Akhir-akhir ini kita sering mendengar tentang bipolar disorder, tetapi baru kali ini saya membaca tentang cerita yang mengambil tema tersebut. Pesan moral yang penulis sisipkan adalah agar kita jangan sekali-kali menghina, menertawakan emosi mereka yang kerap sekali labil. Melalui Jinan, kita diajak untuk menyelami sifatnya, mencoba memahaminya, mereka bukan untuk dijauhi, bukan untuk dilecehkan, mereka sangat perasa, mereka tidak bisa berpura-pura, kadang perbuatan yang awalnya bercanda bagi mereka dampaknya bisa sangat besar.
Bagi orang lain menahan marah itu urusan gampang. Tapi tidak bagi orang-orang seperti kamu. Mereka selalu menyalahkanmu karena menjadi pemarah. Mereka nggak mampu menghargai detik-detik yang berhasil kamu selamatkan tanpa meletupkan amarahmu. Mereka nggak pernah mau melihatnya dari sudutmu, Jinan.
"Cinta itu cinta saja. Nggak butuh kenapa dan karena. Aku pernah membacanya entah di mana. Lagi pula, mereka yang menderita bipolar disorder bukan monster. Mereka memang tidak diberkati dengan emosi yang stabil. Mereka tidak diberkati dengan kontrol atas emosi mereka. Tapi Cesa, mereka tak pandai berpura-pura. Menurutku itu sebuah berkah yang luar biasa. Lihat sekeliling kita. Kadang aku bosan dengan topeng-topeng yang dikenakan teman-temanku. Kadang mereka palsu. Fake. Atau apalah namanya. Aku juga seperti itu. Sering mengenakan topeng. Sering palsu. hanya bersama Jinan aku bisa menjadi diriku sendiri."
Debut yang cukup bagus dari Swistien, saya berharap bisa membaca tulisannya yang lain. Saya berharapnya cerita berikutnya lebih orisinil, ada adegan yang membekas tetap bukan dari novel favorit penulis, seperti mencelupkan baju ke warna hitam, misalnya. Saya inginnya ada yang khas dari Swistien. Dan saya nggak percaya kalau dia tidak pernah menang lomba, ratusan lomba. Mungkin benar, Tuhan sudah bosan, kasihan dengan usahanya :D.

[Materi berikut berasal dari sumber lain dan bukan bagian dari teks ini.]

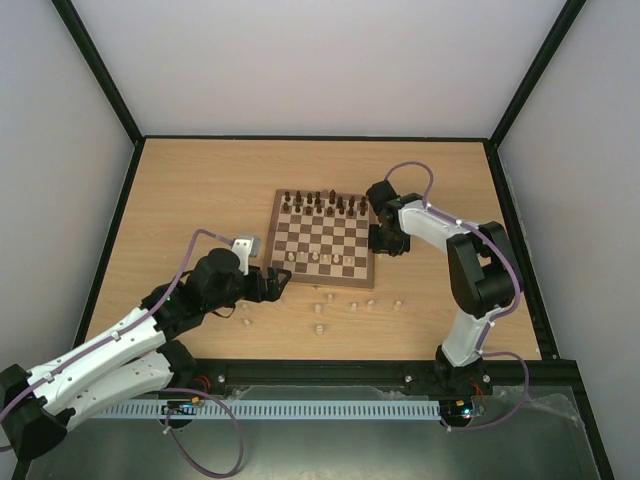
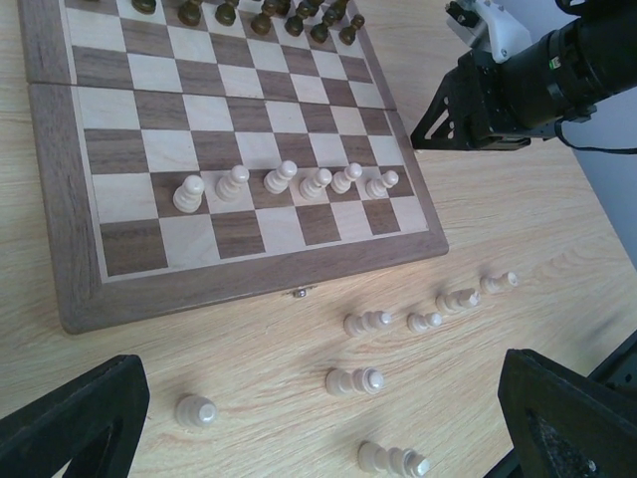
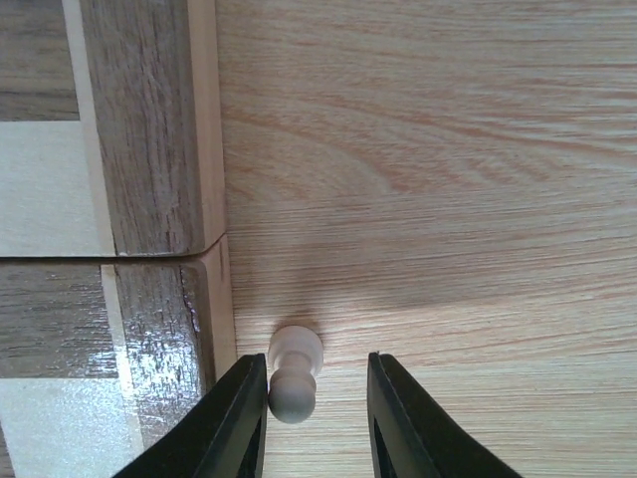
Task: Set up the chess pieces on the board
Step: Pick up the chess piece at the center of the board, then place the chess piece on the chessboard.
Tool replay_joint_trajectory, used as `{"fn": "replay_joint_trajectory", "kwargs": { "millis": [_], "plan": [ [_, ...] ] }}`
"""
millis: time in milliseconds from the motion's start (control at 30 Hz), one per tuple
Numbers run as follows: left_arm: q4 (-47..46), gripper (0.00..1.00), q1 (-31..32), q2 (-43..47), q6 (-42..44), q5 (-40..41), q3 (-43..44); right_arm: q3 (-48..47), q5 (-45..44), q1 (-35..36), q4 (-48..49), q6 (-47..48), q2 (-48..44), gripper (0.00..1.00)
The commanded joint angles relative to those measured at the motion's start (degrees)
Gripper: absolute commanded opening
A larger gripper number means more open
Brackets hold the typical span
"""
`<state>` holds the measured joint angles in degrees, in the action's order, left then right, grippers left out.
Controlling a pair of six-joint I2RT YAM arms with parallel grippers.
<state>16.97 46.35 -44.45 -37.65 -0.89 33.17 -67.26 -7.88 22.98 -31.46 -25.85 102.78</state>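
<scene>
1. Your left gripper (image 1: 280, 281) hovers off the board's near-left corner, jaws spread wide, holding nothing.
2. Your right gripper (image 3: 317, 398) straddles a pale pawn (image 3: 295, 378) on the tabletop (image 3: 448, 149), just beside the board's frame. One finger touches it and the other stands apart, so it is not yet clamped.
3. On the board (image 2: 60, 269), six pale pawns (image 2: 282, 176) stand in a row, with dark pieces (image 2: 227, 12) along the far edge.
4. Several pale chess pieces (image 2: 366, 322) lie loose off the board.

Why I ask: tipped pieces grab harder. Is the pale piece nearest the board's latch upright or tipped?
Tipped: the pale piece lies on its side on the tabletop, off the board.
</scene>
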Motion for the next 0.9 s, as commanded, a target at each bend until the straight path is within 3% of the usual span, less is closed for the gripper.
{"fn": "replay_joint_trajectory", "kwargs": {
  "millis": [0, 167, 433, 633, 867],
  "plan": [
    [-1.77, 0.99, 0.32, -0.28, -0.47, -0.35, -0.74, 0.91, 0.57, -0.13, -0.88, 0.66, 1.21, 0.28],
    [-1.13, 0.99, 0.29, 0.04, -0.68, 0.19, -0.60, 1.47, 1.23, -0.13, -0.70, 0.92, 1.20, 0.24],
    [-0.56, 0.99, 0.27, 0.35, -0.83, 0.80, -0.56, 2.31, 0.94, -0.09, -2.30, 1.16, -2.06, 0.05],
    [0.09, 0.99, 0.17, -0.17, -0.43, 2.19, -0.07, 1.22, -1.25, 2.17, -6.86, 0.56, -10.63, 0.06],
    [1.04, 0.99, -0.32, -0.99, 0.07, 3.08, 0.52, 0.25, -2.01, 9.66, -10.45, -1.46, -14.58, 0.08]
  ]
}}
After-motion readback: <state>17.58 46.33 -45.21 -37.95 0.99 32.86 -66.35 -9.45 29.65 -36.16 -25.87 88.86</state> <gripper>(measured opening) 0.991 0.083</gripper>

Bagi yang mencari teenlit yang lain daripada yang lain, maka cobalah yang satu ini.

4 sayap untuk bendungan yang jebol dan dam yang ambrol.



NB:
Ketika membaca novel ini saya baru tahu kalau ada seri #BlueStroberi yang berasal dari lomba penulisan yang diadakan oleh penerbit Ice Cube, imprint dari penerbit KPG. Diary Princesa memang bukan novel yang menjadi juara, tetapi masuk 10 buku pilihan editor untuk diterbitkan. Gara-gara membaca novel ini saya jadi kepincut untuk membaca yang lain, khususnya yang menang. Ciri khas dari seri ini adalah bergenre young adult yang bercerita tentang perpisahan, sad ending, galau, dark romance. Bisa ditebak kan kenapa saya kurang puas dengan ending Diary Princesa? Semoga suatu saat bisa kesampaian membaca semua serinya :p.